__Task__: Your reply should consist solely of the number of lines in the data that contain "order".

====== Supplied records

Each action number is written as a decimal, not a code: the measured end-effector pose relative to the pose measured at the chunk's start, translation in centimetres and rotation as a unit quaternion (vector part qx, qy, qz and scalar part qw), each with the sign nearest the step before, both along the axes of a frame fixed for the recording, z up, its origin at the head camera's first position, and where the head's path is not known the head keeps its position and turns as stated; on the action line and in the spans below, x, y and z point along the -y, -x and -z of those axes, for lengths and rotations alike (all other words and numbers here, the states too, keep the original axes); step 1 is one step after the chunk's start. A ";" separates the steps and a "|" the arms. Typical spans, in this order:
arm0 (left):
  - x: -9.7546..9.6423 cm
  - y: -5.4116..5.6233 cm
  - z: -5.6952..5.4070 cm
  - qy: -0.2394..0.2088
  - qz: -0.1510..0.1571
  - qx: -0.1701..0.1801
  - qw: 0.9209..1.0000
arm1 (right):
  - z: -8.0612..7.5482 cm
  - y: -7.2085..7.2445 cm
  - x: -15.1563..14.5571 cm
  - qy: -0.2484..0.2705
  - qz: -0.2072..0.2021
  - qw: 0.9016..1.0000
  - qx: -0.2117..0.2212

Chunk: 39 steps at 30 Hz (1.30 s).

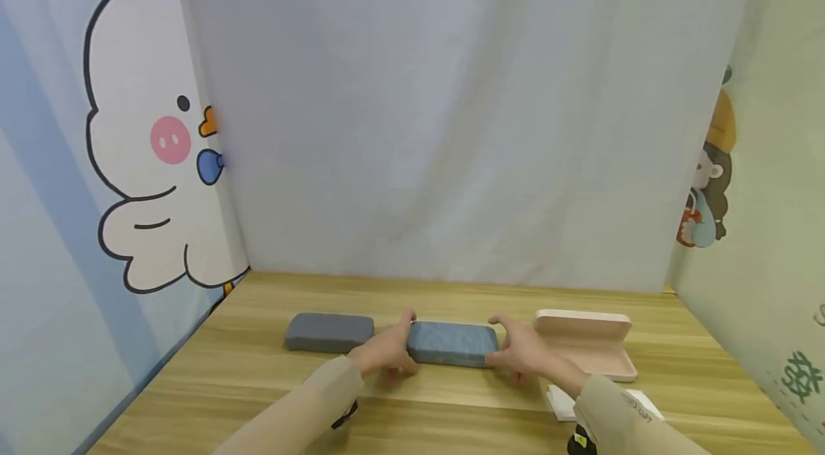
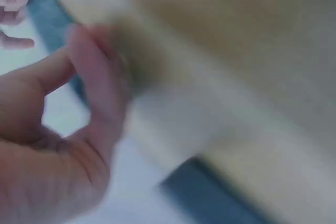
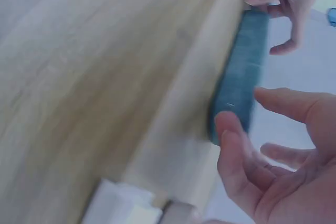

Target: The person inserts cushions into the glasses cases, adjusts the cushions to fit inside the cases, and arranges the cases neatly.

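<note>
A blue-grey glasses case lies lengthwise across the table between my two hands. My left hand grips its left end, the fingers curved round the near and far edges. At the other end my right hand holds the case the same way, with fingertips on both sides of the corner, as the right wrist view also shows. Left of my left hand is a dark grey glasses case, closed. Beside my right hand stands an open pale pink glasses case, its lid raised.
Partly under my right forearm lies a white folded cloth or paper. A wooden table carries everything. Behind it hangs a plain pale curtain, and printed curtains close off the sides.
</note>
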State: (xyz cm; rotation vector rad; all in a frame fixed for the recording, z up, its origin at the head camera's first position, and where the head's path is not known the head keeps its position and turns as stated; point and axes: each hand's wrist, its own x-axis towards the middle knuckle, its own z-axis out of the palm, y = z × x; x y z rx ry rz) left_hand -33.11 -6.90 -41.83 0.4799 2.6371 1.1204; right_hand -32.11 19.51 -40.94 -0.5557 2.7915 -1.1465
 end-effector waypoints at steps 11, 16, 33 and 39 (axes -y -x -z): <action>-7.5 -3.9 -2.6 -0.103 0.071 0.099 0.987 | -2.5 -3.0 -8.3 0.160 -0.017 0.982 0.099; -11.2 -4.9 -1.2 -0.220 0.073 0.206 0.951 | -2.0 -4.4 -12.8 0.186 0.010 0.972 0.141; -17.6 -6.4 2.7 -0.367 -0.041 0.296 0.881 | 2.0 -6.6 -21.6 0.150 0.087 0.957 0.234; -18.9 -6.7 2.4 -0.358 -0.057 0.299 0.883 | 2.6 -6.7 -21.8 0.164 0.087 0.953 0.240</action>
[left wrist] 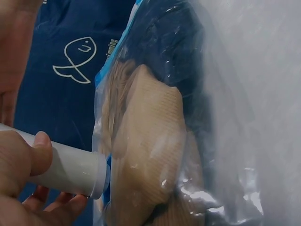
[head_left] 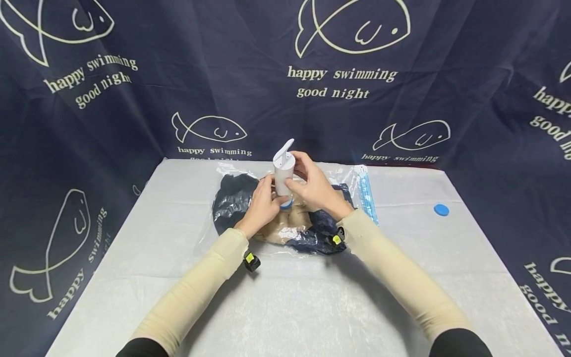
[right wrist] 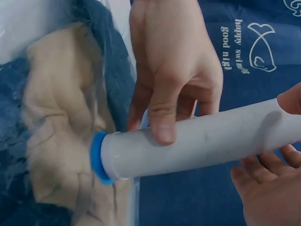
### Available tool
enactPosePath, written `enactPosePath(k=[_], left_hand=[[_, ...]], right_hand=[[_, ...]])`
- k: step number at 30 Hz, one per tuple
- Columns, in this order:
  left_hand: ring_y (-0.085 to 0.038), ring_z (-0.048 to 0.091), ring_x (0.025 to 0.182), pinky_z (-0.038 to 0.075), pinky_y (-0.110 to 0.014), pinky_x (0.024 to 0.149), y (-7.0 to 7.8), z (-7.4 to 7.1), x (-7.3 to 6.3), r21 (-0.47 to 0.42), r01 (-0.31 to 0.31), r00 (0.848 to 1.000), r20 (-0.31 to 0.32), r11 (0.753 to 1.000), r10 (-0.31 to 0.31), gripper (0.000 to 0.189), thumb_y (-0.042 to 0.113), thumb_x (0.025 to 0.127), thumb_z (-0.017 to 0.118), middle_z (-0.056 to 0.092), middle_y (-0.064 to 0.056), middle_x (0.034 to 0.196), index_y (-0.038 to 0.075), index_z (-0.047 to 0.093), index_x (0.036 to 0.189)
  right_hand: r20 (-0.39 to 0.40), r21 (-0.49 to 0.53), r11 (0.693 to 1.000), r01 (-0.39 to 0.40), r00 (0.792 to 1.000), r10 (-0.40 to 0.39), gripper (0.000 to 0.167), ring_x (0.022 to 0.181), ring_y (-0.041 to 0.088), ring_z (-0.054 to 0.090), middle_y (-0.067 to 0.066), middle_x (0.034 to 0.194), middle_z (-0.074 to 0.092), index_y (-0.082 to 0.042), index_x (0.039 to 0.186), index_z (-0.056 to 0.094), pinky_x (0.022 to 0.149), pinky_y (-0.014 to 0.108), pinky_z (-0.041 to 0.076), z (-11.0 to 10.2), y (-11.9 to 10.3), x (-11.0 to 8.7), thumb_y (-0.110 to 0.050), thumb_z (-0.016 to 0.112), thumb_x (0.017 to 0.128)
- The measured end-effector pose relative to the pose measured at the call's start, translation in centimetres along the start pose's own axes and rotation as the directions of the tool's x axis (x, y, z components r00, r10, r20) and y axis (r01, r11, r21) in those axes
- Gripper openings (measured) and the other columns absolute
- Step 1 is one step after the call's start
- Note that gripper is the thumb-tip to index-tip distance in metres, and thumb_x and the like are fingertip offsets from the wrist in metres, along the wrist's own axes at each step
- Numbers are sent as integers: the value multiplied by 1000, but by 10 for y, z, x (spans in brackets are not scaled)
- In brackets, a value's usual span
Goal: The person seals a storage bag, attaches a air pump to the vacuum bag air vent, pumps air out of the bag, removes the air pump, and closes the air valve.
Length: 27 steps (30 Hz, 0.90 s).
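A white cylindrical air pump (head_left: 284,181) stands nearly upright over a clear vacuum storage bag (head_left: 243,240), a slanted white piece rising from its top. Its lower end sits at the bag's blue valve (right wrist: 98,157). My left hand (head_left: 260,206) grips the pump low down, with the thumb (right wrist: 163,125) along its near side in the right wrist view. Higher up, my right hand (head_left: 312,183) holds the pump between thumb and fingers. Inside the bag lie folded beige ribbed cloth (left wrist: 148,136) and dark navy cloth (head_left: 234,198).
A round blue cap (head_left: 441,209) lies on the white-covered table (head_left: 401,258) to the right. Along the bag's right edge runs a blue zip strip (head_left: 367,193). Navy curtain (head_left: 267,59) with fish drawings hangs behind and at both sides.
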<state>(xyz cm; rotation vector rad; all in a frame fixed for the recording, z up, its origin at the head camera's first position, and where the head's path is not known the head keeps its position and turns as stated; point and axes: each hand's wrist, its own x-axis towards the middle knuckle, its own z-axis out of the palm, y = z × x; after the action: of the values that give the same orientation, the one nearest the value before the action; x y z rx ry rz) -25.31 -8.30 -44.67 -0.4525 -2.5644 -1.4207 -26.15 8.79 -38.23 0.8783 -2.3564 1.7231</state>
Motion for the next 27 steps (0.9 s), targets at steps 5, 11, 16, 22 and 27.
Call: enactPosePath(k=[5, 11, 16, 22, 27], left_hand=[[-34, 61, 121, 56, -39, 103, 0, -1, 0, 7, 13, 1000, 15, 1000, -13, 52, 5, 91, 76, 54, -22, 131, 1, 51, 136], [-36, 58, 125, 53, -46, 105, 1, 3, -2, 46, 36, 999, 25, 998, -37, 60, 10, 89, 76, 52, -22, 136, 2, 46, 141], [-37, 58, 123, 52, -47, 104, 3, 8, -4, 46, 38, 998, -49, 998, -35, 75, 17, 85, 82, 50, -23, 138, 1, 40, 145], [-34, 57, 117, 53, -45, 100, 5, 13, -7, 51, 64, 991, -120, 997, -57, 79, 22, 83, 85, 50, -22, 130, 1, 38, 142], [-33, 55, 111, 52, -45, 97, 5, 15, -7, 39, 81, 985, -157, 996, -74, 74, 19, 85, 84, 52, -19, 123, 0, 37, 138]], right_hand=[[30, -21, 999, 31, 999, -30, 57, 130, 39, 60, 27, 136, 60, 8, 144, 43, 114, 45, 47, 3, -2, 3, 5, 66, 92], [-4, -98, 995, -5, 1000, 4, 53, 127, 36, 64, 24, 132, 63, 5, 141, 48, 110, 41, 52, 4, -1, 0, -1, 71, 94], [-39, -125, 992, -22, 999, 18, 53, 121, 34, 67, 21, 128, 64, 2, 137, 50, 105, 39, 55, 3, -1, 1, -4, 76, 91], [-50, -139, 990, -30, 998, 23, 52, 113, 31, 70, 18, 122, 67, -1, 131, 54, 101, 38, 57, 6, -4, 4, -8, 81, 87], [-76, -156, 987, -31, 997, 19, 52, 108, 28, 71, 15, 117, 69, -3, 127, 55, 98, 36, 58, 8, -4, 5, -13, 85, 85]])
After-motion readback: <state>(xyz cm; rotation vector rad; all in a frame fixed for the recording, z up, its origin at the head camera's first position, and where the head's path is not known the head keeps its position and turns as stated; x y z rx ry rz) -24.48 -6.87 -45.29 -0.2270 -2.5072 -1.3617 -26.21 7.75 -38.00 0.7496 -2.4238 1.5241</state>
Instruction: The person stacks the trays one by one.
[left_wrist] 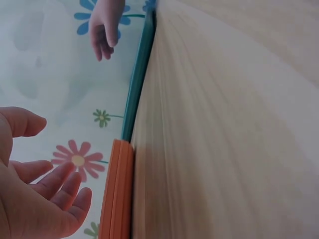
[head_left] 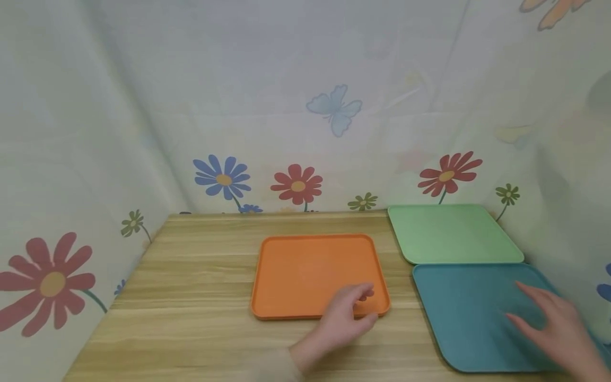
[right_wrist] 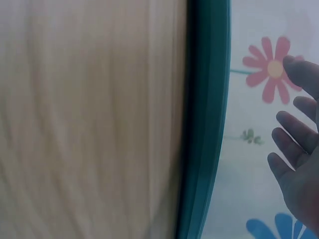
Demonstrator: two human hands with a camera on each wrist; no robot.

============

__Task output__: 2